** What is needed **
Output the listing in full. Every line stays exactly as it is.

** Data segment **
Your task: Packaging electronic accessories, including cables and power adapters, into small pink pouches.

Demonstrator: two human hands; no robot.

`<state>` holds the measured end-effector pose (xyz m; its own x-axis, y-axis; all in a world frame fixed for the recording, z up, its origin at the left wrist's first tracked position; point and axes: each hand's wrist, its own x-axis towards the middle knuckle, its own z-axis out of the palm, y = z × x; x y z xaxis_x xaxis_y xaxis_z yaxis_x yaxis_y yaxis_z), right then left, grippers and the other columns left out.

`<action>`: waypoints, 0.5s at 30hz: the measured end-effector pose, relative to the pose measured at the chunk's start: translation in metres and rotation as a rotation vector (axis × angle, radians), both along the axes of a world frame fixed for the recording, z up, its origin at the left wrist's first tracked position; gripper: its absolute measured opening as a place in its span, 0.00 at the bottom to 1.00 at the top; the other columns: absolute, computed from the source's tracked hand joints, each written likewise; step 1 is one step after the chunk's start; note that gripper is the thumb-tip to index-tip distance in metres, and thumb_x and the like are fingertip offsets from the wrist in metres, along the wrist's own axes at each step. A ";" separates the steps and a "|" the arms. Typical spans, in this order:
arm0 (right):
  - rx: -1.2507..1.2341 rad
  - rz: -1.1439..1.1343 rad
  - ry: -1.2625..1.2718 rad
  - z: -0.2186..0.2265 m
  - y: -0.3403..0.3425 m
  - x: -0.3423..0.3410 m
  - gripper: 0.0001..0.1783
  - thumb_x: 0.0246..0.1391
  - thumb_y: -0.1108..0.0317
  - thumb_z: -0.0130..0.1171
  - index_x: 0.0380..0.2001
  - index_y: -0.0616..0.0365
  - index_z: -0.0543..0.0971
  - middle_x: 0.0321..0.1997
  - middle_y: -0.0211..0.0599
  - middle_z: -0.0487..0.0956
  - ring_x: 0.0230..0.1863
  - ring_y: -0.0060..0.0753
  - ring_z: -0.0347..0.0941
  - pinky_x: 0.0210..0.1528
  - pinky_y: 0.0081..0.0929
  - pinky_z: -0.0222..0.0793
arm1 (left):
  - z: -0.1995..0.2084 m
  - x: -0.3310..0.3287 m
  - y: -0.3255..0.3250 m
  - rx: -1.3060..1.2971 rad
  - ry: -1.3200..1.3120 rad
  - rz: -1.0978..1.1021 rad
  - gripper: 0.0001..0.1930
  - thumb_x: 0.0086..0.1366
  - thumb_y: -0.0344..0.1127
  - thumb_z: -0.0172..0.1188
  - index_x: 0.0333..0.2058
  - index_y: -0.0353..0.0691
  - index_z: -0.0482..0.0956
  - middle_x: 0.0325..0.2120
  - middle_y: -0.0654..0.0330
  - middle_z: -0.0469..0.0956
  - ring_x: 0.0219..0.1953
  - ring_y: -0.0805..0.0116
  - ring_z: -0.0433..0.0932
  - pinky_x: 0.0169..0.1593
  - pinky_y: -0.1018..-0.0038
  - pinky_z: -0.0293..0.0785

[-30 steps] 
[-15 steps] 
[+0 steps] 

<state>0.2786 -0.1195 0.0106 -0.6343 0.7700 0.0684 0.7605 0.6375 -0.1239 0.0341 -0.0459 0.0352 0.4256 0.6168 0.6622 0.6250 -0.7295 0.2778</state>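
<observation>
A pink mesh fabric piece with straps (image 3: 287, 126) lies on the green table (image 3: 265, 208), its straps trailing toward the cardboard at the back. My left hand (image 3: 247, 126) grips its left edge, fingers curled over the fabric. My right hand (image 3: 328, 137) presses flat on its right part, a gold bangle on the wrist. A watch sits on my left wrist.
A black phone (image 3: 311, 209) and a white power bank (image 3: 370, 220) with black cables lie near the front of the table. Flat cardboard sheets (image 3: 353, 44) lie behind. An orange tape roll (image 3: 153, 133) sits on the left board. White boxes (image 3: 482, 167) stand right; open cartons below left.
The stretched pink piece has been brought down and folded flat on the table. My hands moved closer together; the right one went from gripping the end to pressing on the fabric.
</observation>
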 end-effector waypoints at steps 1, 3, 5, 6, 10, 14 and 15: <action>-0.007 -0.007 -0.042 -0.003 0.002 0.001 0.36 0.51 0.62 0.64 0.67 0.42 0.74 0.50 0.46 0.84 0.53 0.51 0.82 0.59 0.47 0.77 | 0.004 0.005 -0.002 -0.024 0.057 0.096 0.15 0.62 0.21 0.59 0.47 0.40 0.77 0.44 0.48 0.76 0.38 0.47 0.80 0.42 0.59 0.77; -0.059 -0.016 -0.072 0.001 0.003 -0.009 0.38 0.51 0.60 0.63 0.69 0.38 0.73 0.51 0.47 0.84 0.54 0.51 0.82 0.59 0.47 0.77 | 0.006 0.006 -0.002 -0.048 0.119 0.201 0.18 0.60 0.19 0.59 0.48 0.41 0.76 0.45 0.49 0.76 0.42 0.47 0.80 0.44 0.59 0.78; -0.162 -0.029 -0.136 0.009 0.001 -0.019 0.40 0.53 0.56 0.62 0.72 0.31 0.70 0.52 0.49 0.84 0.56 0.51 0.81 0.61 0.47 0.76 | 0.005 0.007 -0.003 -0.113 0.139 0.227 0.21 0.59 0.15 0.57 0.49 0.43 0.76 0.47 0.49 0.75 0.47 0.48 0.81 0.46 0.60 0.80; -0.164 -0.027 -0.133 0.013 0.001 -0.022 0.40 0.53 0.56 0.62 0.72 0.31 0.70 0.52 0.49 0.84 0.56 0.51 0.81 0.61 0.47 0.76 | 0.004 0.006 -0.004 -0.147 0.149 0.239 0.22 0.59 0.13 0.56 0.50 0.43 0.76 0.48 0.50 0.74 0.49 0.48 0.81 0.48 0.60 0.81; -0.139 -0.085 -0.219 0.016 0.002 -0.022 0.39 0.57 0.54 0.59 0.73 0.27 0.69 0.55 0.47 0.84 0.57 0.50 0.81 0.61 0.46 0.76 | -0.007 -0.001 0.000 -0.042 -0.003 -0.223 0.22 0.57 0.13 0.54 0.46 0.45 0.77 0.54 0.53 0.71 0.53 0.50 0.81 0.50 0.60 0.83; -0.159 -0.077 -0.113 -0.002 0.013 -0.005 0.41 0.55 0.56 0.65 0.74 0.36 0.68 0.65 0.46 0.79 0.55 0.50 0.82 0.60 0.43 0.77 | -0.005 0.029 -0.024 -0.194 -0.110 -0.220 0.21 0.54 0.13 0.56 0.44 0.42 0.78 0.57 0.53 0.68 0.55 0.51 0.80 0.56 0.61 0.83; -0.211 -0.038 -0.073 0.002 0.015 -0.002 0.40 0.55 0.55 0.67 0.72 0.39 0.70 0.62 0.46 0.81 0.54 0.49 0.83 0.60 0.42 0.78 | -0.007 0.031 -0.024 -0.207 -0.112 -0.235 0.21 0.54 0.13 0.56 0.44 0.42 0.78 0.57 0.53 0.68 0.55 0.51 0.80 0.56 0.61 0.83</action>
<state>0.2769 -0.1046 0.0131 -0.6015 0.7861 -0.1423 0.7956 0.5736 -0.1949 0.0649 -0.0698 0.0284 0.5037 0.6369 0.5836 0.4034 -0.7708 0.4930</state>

** Answer to this problem **
Your task: Packaging electronic accessories, including cables and power adapters, into small pink pouches.

Demonstrator: two human hands; no robot.

`<state>` holds the measured end-effector pose (xyz m; its own x-axis, y-axis; all in a world frame fixed for the recording, z up, its origin at the left wrist's first tracked position; point and axes: each hand's wrist, its own x-axis towards the middle knuckle, its own z-axis out of the palm, y = z × x; x y z xaxis_x xaxis_y xaxis_z yaxis_x yaxis_y yaxis_z), right then left, grippers and the other columns left out.

`<action>`: waypoints, 0.5s at 30hz: the measured end-effector pose, relative to the pose measured at the chunk's start: translation in metres and rotation as a rotation vector (axis × angle, radians), both along the axes of a world frame fixed for the recording, z up, its origin at the left wrist's first tracked position; gripper: its absolute measured opening as a place in its span, 0.00 at the bottom to 1.00 at the top; the other columns: absolute, computed from the source's tracked hand joints, each written likewise; step 1 is one step after the chunk's start; note that gripper is the thumb-tip to index-tip distance in metres, and thumb_x and the like are fingertip offsets from the wrist in metres, along the wrist's own axes at each step. A ";" separates the steps and a "|" the arms. Typical spans, in this order:
arm0 (right):
  - rx: -1.2507..1.2341 rad
  - rz: -1.1439..1.1343 rad
  - ry: -1.2625..1.2718 rad
  - z: -0.2186..0.2265 m
  - y: -0.3403..0.3425 m
  - x: -0.3423..0.3410 m
  - gripper: 0.0001..0.1783
  - thumb_x: 0.0246..0.1391
  - thumb_y: -0.1108..0.0317
  - thumb_z: -0.0130..0.1171
  - index_x: 0.0380..0.2001
  - index_y: -0.0616..0.0365
  - index_z: -0.0543..0.0971
  - middle_x: 0.0321..0.1997
  - middle_y: -0.0211..0.0599
  - middle_z: -0.0487..0.0956
  - ring_x: 0.0230..0.1863
  - ring_y: -0.0060..0.0753
  - ring_z: -0.0347..0.0941
  - pinky_x: 0.0210..0.1528
  - pinky_y: 0.0081..0.0929
  - pinky_z: -0.0222..0.0793
arm1 (left):
  - z: -0.1995..0.2084 m
  - x: -0.3310..0.3287 m
  - y: -0.3255..0.3250 m
  - rx: -1.3060..1.2971 rad
  - ry: -1.3200..1.3120 rad
  - rz: -1.0978..1.1021 rad
  - gripper: 0.0001..0.1930
  - thumb_x: 0.0086..0.1366
  - thumb_y: -0.0344..0.1127
  - thumb_z: -0.0172..0.1188
  - index_x: 0.0333..0.2058
  - index_y: -0.0353..0.0691
  - index_z: -0.0482..0.0956
  - middle_x: 0.0325..0.2120
  - middle_y: -0.0654..0.0330
  - middle_z: -0.0469..0.0956
  - ring_x: 0.0219..0.1953
  - ring_y: -0.0805..0.0116
  - ring_z: -0.0433..0.0932
  - pinky_x: 0.0169..0.1593
  - pinky_y: -0.1018..-0.0038
  - pinky_z: -0.0293..0.0785

[-30 steps] 
[-15 steps] 
[+0 steps] 

<state>0.2786 -0.1195 0.0106 -0.6343 0.7700 0.0684 0.7605 0.6375 -0.1239 0.0341 -0.0459 0.0352 0.4256 0.6168 0.6622 0.6250 -0.7295 0.2778</state>
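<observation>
A pink mesh fabric piece with straps (image 3: 287, 126) lies on the green table (image 3: 265, 208), its straps trailing toward the cardboard at the back. My left hand (image 3: 247, 126) grips its left edge, fingers curled over the fabric. My right hand (image 3: 328, 137) presses flat on its right part, a gold bangle on the wrist. A watch sits on my left wrist.
A black phone (image 3: 311, 209) and a white power bank (image 3: 370, 220) with black cables lie near the front of the table. Flat cardboard sheets (image 3: 353, 44) lie behind. An orange tape roll (image 3: 153, 133) sits on the left board. White boxes (image 3: 482, 167) stand right; open cartons below left.
The stretched pink piece has been brought down and folded flat on the table. My hands moved closer together; the right one went from gripping the end to pressing on the fabric.
</observation>
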 end-effector waypoints at steps 1, 3, 5, 6, 10, 14 and 15: <action>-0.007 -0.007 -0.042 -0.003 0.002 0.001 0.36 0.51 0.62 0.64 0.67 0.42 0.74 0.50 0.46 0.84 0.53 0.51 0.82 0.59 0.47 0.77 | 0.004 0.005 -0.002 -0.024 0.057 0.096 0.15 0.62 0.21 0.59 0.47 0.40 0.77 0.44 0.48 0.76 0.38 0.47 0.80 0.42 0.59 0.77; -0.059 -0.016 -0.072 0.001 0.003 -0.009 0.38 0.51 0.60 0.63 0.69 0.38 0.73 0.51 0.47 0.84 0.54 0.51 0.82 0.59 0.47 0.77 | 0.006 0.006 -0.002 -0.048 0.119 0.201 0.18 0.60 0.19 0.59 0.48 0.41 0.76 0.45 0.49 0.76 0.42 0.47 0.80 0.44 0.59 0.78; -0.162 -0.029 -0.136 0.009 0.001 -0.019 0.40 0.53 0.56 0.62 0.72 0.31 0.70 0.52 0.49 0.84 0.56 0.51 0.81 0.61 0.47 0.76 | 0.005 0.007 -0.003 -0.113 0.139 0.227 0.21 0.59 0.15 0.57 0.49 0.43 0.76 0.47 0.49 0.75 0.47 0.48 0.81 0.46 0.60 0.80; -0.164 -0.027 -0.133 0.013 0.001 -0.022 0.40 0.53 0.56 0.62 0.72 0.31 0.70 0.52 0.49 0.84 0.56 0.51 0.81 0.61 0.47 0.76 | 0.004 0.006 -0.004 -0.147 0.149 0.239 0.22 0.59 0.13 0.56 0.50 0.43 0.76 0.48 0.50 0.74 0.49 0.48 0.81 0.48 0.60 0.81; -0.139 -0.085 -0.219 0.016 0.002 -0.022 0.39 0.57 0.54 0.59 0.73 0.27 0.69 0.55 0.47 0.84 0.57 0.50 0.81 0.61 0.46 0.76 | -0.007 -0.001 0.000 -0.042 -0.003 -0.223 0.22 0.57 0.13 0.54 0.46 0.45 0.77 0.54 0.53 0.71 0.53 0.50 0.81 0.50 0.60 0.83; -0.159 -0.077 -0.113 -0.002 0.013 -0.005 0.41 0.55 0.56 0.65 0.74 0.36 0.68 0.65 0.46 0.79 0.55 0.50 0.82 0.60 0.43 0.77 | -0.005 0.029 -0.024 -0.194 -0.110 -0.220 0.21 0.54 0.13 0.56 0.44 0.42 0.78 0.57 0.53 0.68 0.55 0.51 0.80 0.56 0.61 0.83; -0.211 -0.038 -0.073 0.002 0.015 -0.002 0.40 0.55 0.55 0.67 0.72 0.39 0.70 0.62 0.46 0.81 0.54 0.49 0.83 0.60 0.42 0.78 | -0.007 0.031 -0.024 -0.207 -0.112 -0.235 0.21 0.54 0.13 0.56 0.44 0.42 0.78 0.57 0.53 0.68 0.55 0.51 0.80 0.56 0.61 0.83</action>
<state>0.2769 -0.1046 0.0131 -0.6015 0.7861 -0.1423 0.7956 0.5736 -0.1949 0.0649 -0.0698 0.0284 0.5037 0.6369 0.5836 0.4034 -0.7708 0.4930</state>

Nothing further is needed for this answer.